Problem to work on:
In the data below, which lines contain "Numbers"? List them by copying each one.

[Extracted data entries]
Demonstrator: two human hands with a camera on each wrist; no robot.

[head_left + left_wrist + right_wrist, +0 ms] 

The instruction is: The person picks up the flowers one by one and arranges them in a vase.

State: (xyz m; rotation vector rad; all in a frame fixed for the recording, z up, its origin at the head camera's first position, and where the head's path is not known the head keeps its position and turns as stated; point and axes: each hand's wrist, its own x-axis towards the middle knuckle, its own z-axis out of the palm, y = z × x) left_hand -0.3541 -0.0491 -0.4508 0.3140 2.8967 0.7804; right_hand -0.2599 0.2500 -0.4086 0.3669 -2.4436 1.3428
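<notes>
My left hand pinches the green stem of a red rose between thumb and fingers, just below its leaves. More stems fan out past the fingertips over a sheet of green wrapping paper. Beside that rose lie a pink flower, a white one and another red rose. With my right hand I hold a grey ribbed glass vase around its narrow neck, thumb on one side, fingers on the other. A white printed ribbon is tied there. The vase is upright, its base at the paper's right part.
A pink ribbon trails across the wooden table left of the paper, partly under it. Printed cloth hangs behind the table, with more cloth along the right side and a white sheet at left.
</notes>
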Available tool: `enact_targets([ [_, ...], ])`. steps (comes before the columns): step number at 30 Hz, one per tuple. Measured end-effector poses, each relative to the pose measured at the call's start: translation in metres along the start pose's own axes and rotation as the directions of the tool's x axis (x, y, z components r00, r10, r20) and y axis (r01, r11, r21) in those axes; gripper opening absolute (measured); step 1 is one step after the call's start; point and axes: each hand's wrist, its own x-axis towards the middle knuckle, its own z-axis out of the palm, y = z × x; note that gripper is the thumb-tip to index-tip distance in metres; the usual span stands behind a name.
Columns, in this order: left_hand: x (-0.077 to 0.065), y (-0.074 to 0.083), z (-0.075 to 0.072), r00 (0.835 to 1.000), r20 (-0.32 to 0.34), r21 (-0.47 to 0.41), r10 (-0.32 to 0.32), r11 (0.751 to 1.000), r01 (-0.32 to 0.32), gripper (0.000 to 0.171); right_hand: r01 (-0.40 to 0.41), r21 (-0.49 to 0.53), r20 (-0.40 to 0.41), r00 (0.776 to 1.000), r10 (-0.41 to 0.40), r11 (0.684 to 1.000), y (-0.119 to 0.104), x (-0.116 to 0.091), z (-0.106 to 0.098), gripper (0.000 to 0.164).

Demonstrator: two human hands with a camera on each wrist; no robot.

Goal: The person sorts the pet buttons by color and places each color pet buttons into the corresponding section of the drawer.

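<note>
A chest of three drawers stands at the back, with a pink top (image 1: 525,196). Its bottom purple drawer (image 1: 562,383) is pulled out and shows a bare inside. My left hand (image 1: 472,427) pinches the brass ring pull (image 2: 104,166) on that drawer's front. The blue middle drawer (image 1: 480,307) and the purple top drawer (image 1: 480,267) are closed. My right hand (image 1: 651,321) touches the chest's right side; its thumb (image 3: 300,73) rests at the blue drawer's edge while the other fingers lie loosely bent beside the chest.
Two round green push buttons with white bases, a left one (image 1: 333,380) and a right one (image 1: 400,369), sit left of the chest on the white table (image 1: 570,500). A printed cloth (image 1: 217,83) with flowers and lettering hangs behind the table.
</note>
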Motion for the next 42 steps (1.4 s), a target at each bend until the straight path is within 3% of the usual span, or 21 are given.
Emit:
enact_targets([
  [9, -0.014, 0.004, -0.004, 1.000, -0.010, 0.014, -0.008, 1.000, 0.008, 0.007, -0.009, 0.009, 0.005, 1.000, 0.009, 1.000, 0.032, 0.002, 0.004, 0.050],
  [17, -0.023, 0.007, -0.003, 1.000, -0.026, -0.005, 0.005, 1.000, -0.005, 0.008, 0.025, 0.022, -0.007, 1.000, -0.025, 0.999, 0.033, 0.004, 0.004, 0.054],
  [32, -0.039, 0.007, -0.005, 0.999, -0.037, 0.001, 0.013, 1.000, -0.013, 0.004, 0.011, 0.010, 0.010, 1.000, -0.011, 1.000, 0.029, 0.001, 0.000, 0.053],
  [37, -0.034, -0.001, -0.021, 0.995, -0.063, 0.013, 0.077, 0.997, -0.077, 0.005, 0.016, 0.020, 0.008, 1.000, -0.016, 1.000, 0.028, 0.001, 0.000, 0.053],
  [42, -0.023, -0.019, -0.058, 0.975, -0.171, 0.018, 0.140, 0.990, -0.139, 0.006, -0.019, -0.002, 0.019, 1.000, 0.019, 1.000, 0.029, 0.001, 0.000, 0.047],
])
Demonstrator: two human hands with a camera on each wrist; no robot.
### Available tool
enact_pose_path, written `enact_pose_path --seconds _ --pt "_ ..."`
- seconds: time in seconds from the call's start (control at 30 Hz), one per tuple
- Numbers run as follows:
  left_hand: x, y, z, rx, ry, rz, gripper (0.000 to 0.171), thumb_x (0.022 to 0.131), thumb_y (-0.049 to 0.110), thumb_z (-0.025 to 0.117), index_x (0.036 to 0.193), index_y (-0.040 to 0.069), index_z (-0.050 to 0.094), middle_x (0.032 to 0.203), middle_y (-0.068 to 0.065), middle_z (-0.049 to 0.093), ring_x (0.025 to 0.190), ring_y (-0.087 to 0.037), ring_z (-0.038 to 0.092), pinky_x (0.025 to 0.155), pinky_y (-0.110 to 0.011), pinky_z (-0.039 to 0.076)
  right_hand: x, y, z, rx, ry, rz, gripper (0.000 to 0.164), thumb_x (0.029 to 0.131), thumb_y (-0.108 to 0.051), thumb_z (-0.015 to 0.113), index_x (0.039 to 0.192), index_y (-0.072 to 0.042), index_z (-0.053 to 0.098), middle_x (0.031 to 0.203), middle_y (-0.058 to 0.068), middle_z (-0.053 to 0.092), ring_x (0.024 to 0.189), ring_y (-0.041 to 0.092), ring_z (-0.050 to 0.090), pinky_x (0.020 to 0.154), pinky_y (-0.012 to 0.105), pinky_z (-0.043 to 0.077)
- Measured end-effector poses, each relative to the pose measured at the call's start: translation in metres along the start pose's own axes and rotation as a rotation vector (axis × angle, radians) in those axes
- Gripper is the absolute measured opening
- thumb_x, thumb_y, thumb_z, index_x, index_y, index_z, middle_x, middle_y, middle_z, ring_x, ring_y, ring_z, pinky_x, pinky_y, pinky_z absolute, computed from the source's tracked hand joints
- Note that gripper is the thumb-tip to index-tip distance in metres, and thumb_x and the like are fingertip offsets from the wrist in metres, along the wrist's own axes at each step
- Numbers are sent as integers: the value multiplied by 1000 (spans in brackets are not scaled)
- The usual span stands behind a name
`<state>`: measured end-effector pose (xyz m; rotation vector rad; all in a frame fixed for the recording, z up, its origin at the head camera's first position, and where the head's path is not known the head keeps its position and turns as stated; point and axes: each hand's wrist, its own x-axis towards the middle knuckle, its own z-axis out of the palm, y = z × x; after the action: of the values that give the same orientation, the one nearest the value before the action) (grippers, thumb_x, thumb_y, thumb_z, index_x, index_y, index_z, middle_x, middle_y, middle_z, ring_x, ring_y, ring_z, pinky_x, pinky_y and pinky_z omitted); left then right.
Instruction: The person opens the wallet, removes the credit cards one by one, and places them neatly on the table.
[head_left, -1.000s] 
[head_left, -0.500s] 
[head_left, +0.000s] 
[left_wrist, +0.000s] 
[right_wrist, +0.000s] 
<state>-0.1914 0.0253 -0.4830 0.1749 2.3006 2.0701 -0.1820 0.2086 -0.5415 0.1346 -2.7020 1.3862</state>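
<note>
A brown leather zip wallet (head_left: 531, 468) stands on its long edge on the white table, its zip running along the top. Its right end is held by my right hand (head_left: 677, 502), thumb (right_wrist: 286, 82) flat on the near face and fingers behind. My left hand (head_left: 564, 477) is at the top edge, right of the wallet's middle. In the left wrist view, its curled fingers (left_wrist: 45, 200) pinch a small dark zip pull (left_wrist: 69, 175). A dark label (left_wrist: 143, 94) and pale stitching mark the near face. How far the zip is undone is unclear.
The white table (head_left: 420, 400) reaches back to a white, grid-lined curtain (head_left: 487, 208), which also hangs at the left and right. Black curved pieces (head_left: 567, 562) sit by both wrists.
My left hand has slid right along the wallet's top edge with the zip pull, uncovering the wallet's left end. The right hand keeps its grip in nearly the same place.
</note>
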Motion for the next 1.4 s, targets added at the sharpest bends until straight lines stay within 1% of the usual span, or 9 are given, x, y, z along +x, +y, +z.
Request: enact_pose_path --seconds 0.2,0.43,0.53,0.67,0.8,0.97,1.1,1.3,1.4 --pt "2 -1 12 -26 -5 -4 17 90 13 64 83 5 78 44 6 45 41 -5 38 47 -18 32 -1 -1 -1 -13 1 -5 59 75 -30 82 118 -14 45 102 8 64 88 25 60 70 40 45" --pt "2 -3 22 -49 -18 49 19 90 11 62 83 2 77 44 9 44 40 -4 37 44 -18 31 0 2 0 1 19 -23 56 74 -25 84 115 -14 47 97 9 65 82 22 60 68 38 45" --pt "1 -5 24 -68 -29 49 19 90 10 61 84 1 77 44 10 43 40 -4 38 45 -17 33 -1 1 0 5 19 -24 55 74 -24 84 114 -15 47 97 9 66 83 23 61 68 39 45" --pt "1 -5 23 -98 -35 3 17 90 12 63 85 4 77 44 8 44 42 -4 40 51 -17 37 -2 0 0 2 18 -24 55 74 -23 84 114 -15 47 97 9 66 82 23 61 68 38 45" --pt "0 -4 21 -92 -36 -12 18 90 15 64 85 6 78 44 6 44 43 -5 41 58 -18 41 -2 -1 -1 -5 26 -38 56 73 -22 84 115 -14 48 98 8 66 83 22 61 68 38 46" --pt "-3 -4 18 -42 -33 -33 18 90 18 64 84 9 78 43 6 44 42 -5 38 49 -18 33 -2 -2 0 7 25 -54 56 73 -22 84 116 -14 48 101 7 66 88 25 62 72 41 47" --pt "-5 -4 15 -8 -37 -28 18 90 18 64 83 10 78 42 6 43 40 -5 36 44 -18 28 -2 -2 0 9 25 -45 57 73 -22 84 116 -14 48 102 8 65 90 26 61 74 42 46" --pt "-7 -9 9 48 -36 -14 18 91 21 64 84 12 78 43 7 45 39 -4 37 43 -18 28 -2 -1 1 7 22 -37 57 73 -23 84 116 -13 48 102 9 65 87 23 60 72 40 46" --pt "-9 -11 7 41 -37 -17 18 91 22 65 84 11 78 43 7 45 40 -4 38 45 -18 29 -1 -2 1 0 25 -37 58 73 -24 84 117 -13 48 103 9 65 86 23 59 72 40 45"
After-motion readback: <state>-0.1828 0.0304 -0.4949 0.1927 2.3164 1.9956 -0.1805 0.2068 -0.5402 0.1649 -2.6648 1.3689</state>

Answer box:
- Numbers run as follows:
- Numbers are sent as integers: the value multiplied by 1000 (spans in brackets are not scaled)

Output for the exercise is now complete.